Scène 2 – Scène 3 – Scène 4
L’Officier chargé des exécutions annonce que tout sera bientôt prêt. Puis il décrit minutieusement la machine à exécuter les condamnés, mise au point par son maître, l’ancien commandant de la colonie pénitentiaire. La machine se compose de trois parties : le lit, la dessinatrice et la herse qui, avec ses aiguilles métalliques, grave dans la chair même du condamné la loi qu’il a enfreinte. Le Visiteur exprime son malaise : Le Condamné ignore la sentence et n’a pas la possibilité de se défendre. Le Visiteur ne remet pas en cause la validité de « mesures singulières » mais estime qu’il y faut des changements, promis par le nouveau commandant, inconcevables pour L’Officier.
Scène 5 – Scène 6
L’Officier, qui est aussi juge dans la colonie, expose sa conception de la justice : « la culpabilité ne fait jamais de doute », et son opiniâtre opposition aux idées du nouveau commandant. Il explique également que l’homme condamné s’est rendu coupable d’insubordination face à un supérieur. Puis il continue à décrire le fonctionnement de la machine, les aiguilles qui servent à écrire et celles qui projettent de l’eau pour évacuer le sang.
Scène 7 – Scène 8
L’Officier évoque encore tous les talents de l’ancien commandant – soldat, juge, ingénieur, chimiste, cuisinier, architecte, dessinateur... Il montre au Visiteur ses dessins servant de modèle aux gravures de la machine à tuer. Il poursuit sa description de l’exécution, fasciné : « Un spectacle qui pourrait vous séduire, vous tenter de le rejoindre, oui de le rejoindre sous la herse. » Le Condamné a été installé par un Soldat sur la machine. Mais une sangle attachant son poignet a rompu.
Scène 9 – Scène 10
L’Officier se plaint des restrictions budgétaires imposées par le nouveau commandant et qui ne lui permettent pas d’entretenir la machine comme il le faudrait. Se sentant extérieur à cette colonie pénitentiaire, Le Visiteur hésite à intervenir sur la justice qui y est rendue ; mais, en tout état de cause, il estime cette exécution injuste et inhumaine. Pourtant à la question de L’Officier sur cette méthode, il demeure neutre, arguant de son statut de
simple observateur.
Scène 11
L’Officier évoque l’époque de l’ancien commandant, où les exécutions étaient suivies avec passion par la foule.
Scène 12 – Scène 13
L’Officier a compris que Le Visiteur est là pour cautionner les nouvelles mesures que souhaite prendre le nouveau commandant. Mais Le Visiteur louvoie et minimise son importance. L’Officier lui demande néanmoins de l’aider pour « préserver la tradition ».
Scène 14 – Scène 15
Le Visiteur refuse d’intervenir, bien que se disant touché par la « conviction sincère » de L’Officier . Celui-ci, n’ayant pas convaincu son interlocuteur, fait libérer Le Condamné et prend place lui-même sur la machine ; « si l’ancienne procédure doit être abolie, à sa place je n’agirais pas autrement » commente Le Visiteur .
Scène 16
L’Officier demande au Visiteur d’aller sur la tombe de l’ancien commandant, de regarder l’inscription qu’il a lui-même rédigée : « Ici repose l’ancien commandant.
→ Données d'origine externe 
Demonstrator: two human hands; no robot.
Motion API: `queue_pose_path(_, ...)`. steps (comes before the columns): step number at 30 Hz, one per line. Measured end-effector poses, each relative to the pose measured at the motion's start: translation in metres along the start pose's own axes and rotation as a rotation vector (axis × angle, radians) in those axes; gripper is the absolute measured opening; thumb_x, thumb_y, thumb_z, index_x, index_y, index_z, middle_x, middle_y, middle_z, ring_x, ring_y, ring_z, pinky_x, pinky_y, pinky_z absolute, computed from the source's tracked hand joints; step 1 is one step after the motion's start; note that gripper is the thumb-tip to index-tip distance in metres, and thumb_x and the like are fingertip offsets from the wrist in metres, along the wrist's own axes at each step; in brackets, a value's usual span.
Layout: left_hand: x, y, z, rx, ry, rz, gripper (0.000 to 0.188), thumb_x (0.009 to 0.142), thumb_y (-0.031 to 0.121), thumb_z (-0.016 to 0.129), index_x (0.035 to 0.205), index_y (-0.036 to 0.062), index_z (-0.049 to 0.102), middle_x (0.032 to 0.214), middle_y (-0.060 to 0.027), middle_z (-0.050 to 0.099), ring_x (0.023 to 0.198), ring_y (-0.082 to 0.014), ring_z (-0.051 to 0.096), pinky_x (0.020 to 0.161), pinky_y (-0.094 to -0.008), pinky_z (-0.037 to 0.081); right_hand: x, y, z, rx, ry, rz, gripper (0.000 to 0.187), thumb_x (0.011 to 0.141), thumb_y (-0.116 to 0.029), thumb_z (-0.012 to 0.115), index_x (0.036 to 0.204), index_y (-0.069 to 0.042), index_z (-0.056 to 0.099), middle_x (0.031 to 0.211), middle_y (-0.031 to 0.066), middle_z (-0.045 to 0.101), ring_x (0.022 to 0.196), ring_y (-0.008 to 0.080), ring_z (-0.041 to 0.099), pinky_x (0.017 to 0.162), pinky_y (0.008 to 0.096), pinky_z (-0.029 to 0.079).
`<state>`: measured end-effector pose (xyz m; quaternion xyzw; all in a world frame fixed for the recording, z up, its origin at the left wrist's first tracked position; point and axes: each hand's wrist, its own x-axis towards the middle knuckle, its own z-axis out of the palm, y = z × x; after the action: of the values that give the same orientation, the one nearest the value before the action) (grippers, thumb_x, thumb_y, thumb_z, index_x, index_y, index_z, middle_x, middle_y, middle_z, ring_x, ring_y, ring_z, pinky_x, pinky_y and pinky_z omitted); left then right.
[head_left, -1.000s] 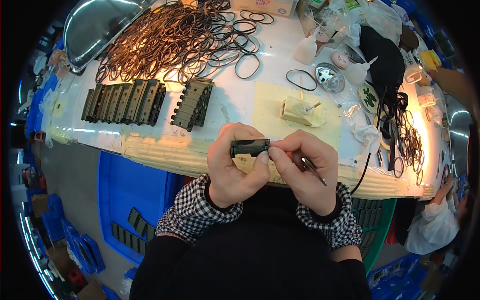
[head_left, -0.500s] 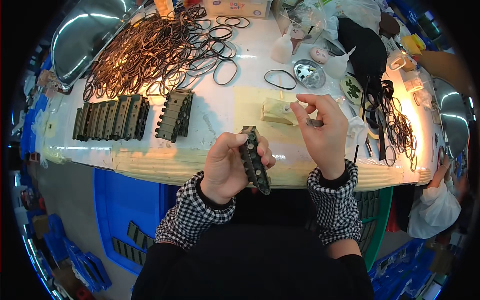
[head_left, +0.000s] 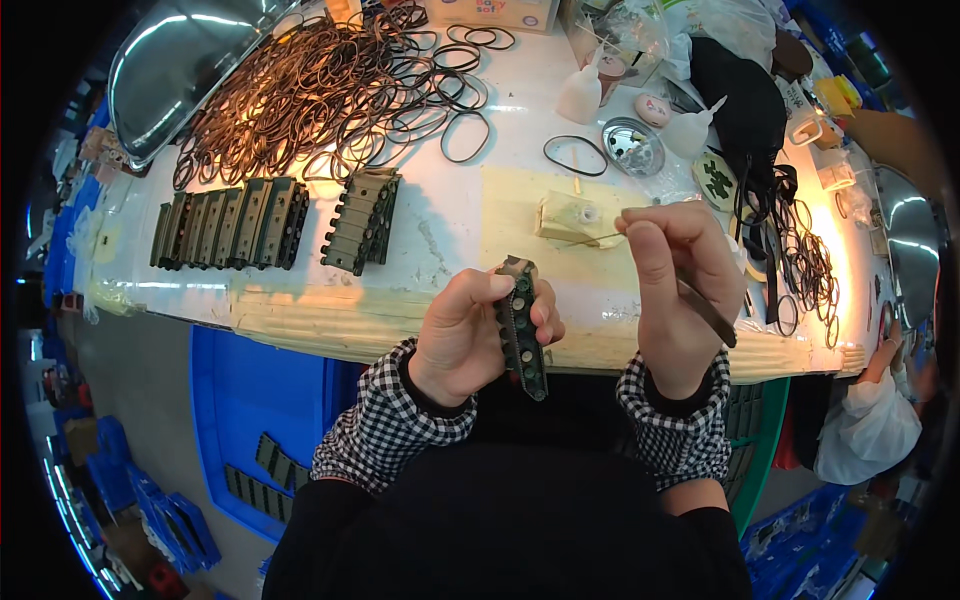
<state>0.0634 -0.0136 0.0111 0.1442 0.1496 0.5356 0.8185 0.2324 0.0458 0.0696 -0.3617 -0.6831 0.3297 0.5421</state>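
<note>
My left hand [head_left: 465, 335] is closed around a dark green plastic piece [head_left: 522, 335] with a row of round wheels along its side, like a toy tank's wheel unit. My right hand [head_left: 685, 285] pinches slim metal tweezers [head_left: 712, 318]; their thin tip points left, beside a pale yellow block [head_left: 560, 222]. Whether the tip holds anything is too small to tell. A small whitish round spot sits on the block's top. On the left, several similar green pieces [head_left: 230, 225] stand in a row, with another group [head_left: 360, 222] nearer to my left hand.
A large heap of dark rubber bands [head_left: 300, 95] covers the back left; one loose band [head_left: 575, 155] lies near a round metal dish [head_left: 632, 147]. White squeeze bottles [head_left: 580, 92] and a black bag [head_left: 738, 95] stand behind. Below the table edge is a blue bin [head_left: 225, 400] with green pieces.
My right hand has moved right and turned, so the tweezers now show at length with their tip by the block. The left hand keeps its hold on the green piece. The view has shifted slightly.
</note>
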Motion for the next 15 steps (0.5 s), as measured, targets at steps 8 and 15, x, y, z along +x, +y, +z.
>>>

Ses partisans lui ont creusé et consacré cette tombe. Une prophétie affirme que d’ici quelque temps, le commandant ressuscitera et
conduira ses partisans à la reconquête de la colonie. Ayez foi, espérez. » Puis il se prépare pour sa propre exécution : « Que la herse monte et descende, que les aiguilles dansent sur ma peau. » Mais la machine se détraque, L’Officier pousse un cri, une pointe lui a traversé la boîte crânienne.
Épilogue
Le Visiteur : « Je me suis forcé à regarder son visage, ses lèvres serrées, ses yeux ouverts, la même expression que de son vivant. Son regard était calme et convaincu malgré le long poinçon qui lui traversait le front. Il est clair qu’il n’a jamais trouvé dans la machine ce que tous les autres y avaient trouvé. Aucun signe de rédemption, aucun. » Il reprend le bateau pour quitter la colonie pénitentiaire.
Discographie
The Music Theater Wales Ensemble dirigé par Michael Rafferty, enregistré dans les Studios d’enregistrement Angel de Londres les 27 et . Orange Mountain Music (2012).